The agent was offline this day due to model credit limits, so this portion was done directly with Claude.
The problem
A striping business sells to whoever controls the lot, usually the property owner. The CRM had business names and addresses but no ownership data. Without that field, owner-operators, tenants, and property managers were mixed together.
The data source
Collin County parcel data from TNRIS (Texas Natural Resources Information System), downloaded from the StratMap Land Parcels collection. The same dataset was later expanded to Dallas, Denton, and Tarrant counties. The export includes:
| Column | Description |
|---|---|
prop_id | Unique parcel identifier |
situs_addr | Property street address |
owner_name | Name on the deed |
land_use | Commercial, retail, church, etc. |
acres | Lot size |
market_value | County assessed value |
year_built | Year of construction |
SQLite table
sqlCREATE TABLE parcels (
prop_id INTEGER PRIMARY KEY,
situs_addr TEXT,
owner_name TEXT,
land_use TEXT,
acres REAL,
market_value INTEGER,
year_built INTEGER,
city TEXT
);
CREATE INDEX idx_parcels_addr ON parcels (situs_addr);
CREATE INDEX idx_parcels_city ON parcels (city);
Matching prospects to parcels
Each CRM prospect gets looked up by street address with fuzzy matching:
pythondef parcel_lookup(street: str, city: str, db_path: str) -> dict | None:
conn = sqlite3.connect(db_path)
cur = conn.cursor()
street_norm = normalize_street(street)
cur.execute("""
SELECT prop_id, owner_name, situs_addr, acres, market_value, year_built, land_use
FROM parcels
WHERE situs_addr LIKE ? AND city = ?
LIMIT 1
""", (f"%${street_norm}%", city.upper()))
row = cur.fetchone()
conn.close()
if not row:
return None
keys = ["prop_id", "owner_name", "situs_addr", "acres", "market_value", "year_built", "land_use"]
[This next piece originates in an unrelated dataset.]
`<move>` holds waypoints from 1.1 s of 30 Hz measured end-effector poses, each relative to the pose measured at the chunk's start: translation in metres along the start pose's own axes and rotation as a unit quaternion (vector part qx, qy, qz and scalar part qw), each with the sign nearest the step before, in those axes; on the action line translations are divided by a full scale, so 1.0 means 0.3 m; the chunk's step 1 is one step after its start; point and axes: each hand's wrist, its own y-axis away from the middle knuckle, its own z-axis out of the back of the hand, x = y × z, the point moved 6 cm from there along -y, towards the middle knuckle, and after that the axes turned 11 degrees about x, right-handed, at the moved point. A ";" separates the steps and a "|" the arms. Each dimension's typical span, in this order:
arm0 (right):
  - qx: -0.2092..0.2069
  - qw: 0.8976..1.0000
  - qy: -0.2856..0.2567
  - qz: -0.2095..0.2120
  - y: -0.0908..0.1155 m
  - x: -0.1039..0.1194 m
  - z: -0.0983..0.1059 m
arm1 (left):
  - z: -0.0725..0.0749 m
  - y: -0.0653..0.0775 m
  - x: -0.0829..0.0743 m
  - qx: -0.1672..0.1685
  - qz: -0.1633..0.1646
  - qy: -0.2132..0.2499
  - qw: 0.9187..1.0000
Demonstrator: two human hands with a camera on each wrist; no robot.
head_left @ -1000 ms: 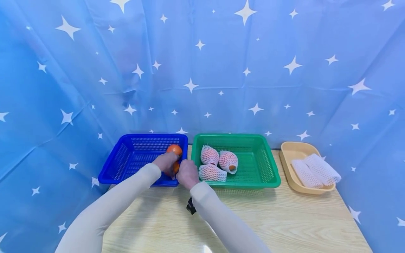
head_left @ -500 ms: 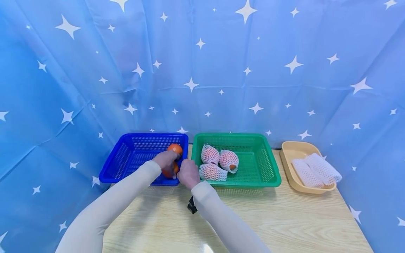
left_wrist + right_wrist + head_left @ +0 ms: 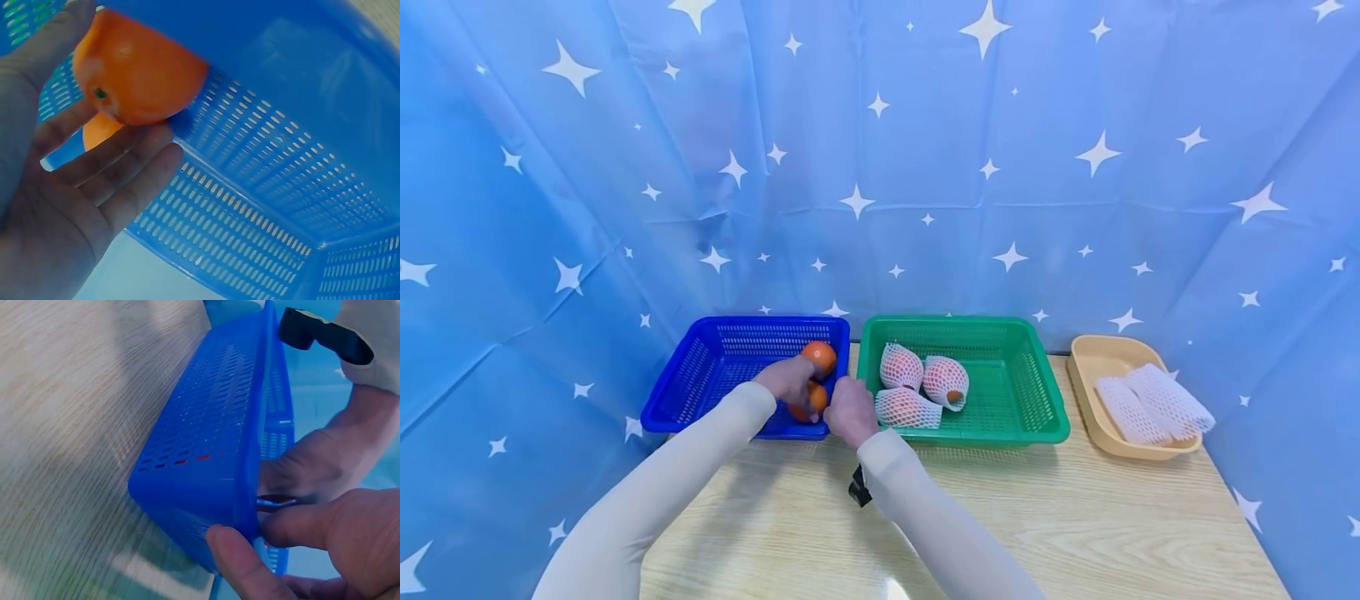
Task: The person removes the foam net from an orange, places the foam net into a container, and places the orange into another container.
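In the head view my left hand (image 3: 787,381) reaches into the blue basket (image 3: 658,408) at its right end. Thumb and fingers lie around the nearer orange (image 3: 140,69), which shows a small green stem mark in the left wrist view. Behind the fingers sits a second orange (image 3: 820,357), against the basket's right side. My right hand (image 3: 852,411) grips the near right corner of the blue basket. In the right wrist view its thumb (image 3: 237,553) presses the outer wall, while the forefinger (image 3: 300,524) lies over the rim.
Right of the blue basket stands a green basket (image 3: 1000,387) with three fruits in white foam nets (image 3: 907,408). A tan tray (image 3: 1108,354) holding folded white foam nets (image 3: 1161,400) is farther right on the wooden table (image 3: 1075,517). A blue starred curtain (image 3: 925,167) hangs behind.
The left hand has drawn slightly left, and more of both oranges shows. The right hand keeps its hold on the basket. The whole head view has shifted a little.
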 end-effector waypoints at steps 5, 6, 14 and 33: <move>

return dict(zip(keys, row))
Ownership classification
Comparing parcel owner name to business name:
- owner_operator: names match. Direct sale, highest priority.
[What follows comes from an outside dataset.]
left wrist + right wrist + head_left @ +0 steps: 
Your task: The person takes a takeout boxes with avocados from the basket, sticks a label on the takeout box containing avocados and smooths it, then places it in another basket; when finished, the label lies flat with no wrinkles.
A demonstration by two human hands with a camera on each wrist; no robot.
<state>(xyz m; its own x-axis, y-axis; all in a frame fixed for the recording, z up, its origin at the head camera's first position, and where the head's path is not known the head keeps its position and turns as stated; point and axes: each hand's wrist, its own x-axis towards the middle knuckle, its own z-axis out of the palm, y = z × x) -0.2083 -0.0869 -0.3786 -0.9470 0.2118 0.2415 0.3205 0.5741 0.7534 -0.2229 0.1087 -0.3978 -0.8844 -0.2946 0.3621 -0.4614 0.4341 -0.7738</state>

- tenant: parcel exists, different owner. Wrong contact.
- property_manager: no match or known PM company. Different pitch needed.
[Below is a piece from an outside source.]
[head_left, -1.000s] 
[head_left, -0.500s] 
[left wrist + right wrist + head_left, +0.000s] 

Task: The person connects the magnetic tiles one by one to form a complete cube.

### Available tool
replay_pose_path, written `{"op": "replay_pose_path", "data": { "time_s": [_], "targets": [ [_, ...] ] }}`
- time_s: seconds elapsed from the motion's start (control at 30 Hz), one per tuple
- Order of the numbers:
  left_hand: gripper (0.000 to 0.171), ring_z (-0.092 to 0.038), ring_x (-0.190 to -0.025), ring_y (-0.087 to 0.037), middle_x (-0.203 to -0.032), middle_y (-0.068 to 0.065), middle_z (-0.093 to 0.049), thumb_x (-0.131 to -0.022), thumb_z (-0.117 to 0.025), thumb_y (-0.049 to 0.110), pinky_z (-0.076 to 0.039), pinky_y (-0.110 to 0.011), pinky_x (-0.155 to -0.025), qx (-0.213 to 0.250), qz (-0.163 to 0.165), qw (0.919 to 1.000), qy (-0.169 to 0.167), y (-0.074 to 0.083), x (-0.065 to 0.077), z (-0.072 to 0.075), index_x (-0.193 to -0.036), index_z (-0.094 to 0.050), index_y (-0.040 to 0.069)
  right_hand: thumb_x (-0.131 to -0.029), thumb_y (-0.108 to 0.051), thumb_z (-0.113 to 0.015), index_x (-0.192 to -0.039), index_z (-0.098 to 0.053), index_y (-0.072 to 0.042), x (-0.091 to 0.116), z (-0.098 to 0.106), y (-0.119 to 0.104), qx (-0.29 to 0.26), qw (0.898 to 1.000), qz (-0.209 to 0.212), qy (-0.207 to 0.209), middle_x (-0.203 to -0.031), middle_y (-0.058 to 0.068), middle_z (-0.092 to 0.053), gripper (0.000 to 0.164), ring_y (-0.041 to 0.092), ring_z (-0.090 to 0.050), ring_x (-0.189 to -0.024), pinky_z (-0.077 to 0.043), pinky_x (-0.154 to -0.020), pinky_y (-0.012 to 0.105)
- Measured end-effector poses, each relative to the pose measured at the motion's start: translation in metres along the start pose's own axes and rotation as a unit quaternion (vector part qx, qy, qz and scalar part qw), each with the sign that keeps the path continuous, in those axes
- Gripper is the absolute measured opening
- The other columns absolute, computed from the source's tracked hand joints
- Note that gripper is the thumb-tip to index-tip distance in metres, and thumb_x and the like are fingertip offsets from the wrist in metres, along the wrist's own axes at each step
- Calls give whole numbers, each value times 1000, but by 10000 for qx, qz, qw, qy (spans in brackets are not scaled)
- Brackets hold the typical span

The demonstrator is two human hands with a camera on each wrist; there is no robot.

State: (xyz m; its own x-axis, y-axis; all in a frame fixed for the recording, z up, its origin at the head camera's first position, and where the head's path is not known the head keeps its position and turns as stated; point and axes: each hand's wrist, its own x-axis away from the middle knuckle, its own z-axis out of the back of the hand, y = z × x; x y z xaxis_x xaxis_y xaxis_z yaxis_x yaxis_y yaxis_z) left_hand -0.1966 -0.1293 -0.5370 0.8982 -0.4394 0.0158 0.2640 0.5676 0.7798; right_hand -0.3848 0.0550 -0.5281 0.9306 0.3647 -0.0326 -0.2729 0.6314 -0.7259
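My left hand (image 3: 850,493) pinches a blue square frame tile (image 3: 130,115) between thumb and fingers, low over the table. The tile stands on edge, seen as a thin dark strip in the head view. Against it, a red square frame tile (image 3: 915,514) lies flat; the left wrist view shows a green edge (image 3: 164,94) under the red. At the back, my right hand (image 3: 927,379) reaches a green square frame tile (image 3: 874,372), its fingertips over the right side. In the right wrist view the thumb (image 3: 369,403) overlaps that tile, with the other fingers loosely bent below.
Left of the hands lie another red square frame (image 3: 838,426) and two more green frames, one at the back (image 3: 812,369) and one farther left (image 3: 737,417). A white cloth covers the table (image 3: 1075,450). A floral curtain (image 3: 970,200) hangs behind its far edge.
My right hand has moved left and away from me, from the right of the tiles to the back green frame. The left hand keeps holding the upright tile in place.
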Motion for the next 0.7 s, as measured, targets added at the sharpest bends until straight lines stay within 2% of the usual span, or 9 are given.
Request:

Token overlap matching handles formatting differences:
pythondef names_match(owner_name: str, business_name: str) -> bool:
def tokens(s):
s = s.upper()
for stop in ("LLC", "INC", "LP", "THE", "OF", "AND", "&", "CO", "CORP"):
s = s.replace(stop, "")
return set(s.split())
ow = tokens(owner_name)
biz = tokens(business_name)
if not ow or not biz:
return False
overlap = ow & biz
return len(overlap) / max(len(ow), len(biz)) >= 0.6
Result
Owner-operators rose to the top of the call queue:
| status | lead_type | meaning |
|---|---|---|
call_next | owner_operator | Business owns the lot, call first |
new | tenant | Doesn't control the lot |
new | property_manager | Unconfirmed, research first |
Later, the parcel table moved from local SQLite to D1 behind a Worker endpoint at GET /api/parcels/search.